Le passeport américain peut être encombrant lorsqu’on habite à l’étranger. Anne Hornung-Soukup en sait quelque chose. Cette Genevoise, arrivée en Suisse il y a 40 ans, est binationale. Même si elle reste très attachée à ses racines, elle déplore les exigences de l’administration américaine.
Chaque année, en plus de payer ses impôts en Suisse, elle dépense ainsi plusieurs milliers de francs auprès d’un professionnel pour faire établir sa déclaration fiscale. Parfois, en fonction des revenus déclarés, le fisc américain (IRS) lui réclame quelques centaines de dollars. "Même si c'est de temps en temps, 300 dollars ou 800 dollars, ça reste un petit peu en travers de la gorge", lâche Anne Hornung-Soukup.
Pour une taxation basée sur la résidence
C’est pour mettre fin à ce régime jugé injuste envers les Américains de l’étranger que leurs lobbies, parmi lesquels l’organisation American Citizens Abroad (ACA), appuient les efforts pour changer les règles au Congrès. Un projet de loi est en ce moment sur la table, porté par le député républicain George Holding. L’objectif est de mettre fin à la taxation basée sur la nationalité, et d’adopter le principe de la taxation basée sur le lieu de résidence, comme dans le reste du monde.
Ce projet de loi va-t-il aboutir ? Le directeur juridique d'ACA, l’avocat Charles Bruce, évalue les chances à 50%. Mais pour lui, c’est une question de temps : "Je crois que cela va se produire, tôt ou tard. Le plus tôt possible, j’espère." Charles Bruce estime que la taxation des Américains sur la base de la nationalité a quelque chose de dingue ("crazy"). "Les Etats-Unis investissent énormément d’énergie pour pourchasser les Américains de l’étranger. Ce n’est pas très efficace. Ce n’est pas très drôle pour les Américains de l’étranger. Et ça ne concerne même pas de si grandes sommes d’argent."
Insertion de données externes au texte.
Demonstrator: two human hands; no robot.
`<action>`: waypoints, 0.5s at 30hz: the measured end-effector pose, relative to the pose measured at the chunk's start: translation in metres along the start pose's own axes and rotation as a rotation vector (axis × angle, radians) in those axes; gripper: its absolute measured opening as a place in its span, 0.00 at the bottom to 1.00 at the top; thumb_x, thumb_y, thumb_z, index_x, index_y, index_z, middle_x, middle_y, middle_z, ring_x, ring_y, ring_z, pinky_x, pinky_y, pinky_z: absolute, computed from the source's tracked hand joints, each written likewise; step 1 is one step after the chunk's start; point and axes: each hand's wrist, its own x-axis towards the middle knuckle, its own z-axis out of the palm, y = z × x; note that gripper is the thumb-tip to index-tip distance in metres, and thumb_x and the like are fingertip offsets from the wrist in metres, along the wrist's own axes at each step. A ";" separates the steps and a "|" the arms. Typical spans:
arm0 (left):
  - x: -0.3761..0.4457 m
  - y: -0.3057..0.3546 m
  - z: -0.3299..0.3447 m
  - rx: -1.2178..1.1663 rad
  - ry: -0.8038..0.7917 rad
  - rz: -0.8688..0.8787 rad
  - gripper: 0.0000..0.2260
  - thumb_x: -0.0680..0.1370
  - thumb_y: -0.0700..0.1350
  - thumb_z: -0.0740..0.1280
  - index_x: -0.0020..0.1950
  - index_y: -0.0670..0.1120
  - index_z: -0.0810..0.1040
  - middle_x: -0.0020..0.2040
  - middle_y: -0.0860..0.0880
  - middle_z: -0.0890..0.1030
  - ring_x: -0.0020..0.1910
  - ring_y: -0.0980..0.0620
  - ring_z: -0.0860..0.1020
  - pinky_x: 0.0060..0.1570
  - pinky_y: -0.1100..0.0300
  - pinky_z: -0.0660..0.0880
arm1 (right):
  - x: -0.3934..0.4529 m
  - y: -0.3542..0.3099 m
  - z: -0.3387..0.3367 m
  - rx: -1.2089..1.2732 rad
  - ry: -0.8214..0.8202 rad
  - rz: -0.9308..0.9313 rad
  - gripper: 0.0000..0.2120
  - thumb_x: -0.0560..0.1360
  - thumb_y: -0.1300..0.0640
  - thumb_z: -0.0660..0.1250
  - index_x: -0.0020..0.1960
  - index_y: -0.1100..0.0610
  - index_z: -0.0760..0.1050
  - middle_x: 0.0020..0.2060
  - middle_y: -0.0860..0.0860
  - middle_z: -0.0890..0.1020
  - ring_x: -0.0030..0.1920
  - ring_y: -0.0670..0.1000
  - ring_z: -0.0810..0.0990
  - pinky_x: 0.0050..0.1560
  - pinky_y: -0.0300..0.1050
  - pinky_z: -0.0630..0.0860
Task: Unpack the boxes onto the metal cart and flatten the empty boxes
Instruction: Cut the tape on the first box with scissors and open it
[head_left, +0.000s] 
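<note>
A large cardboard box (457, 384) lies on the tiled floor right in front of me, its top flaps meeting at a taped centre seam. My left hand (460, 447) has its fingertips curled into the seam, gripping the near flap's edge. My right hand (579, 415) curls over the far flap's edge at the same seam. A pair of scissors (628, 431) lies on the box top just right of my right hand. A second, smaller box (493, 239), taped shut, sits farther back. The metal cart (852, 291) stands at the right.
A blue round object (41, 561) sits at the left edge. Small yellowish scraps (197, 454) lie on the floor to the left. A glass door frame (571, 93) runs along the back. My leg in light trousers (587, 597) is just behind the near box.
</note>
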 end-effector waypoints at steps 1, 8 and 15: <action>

"Un instrument de contrôle"
Alors, c’est pour demain ? Cette injustice va-t-elle être réparée prochainement ? David Forbes-Jaeger n’y croit pas. Pour cet avocat basé à Genève et né aux Etats-Unis, les Américains de l’étranger ne comptent pas vraiment au pays. Et ils ont l’air suspect. "Si des Américains vivent longtemps à l’extérieur du pays, on les soupçonne de ne pas aimer le paradis sur Terre [les USA]", développe David Forbes-Jaeger.
Et puis il y a un autre argument pour ne rien changer au système, selon l’homme de loi. "Je ne pense pas que les Etats-Unis soient prêts à changer une loi qui leur est fortement favorable. Parce qu'en fait, toute loi a toujours un aspect de contrôle. Le système actuel, c'est le meilleur moyen de contrôler les citoyens à l'étranger."
Patrick Le Fort avec la collaboration de Philippe Revaz
Des Américains de Suisse particulièrement touchés
La chasse aux exilés fiscaux américains s’est accentuée depuis les années 2000. Ces démarches ont fait des dommages collatéraux. Des amendes records ont été infligées à des citoyens américains expatriés qui n’avaient pas rempli leur devoir fiscal.
A cela s’ajoutent les nouvelles règles de transparence bancaire, appelées Fatca, introduites en 2010, et que les établissements financiers helvétiques doivent appliquer depuis 2014. "A la suite des agissements de l’UBS [qui avait aidé à l’évasion fiscale de citoyens américains], le Département de la Justice et le gouvernement américain ont saisi l’occasion de donner une leçon, en faisant de la Suisse un exemple", avance l’avocat David Forbes-Jaeger. Les conséquences concrètes ne se sont pas fait attendre pour les Américains vivant dans notre pays. Il est devenu plus difficile pour eux d’ouvrir des comptes bancaires.
Ces diverses complications ont incité des centaines de binationaux à rendre leur passeport américain ces dernières années en Suisse. "J'ai commencé à faire une liste de mes amis et connaissances à Genève qui avaient renoncé ", raconte Anne Hornung-Soukup. "Quand je suis arrivée à 25 ou 30 personnes, j'ai arrêté de compter."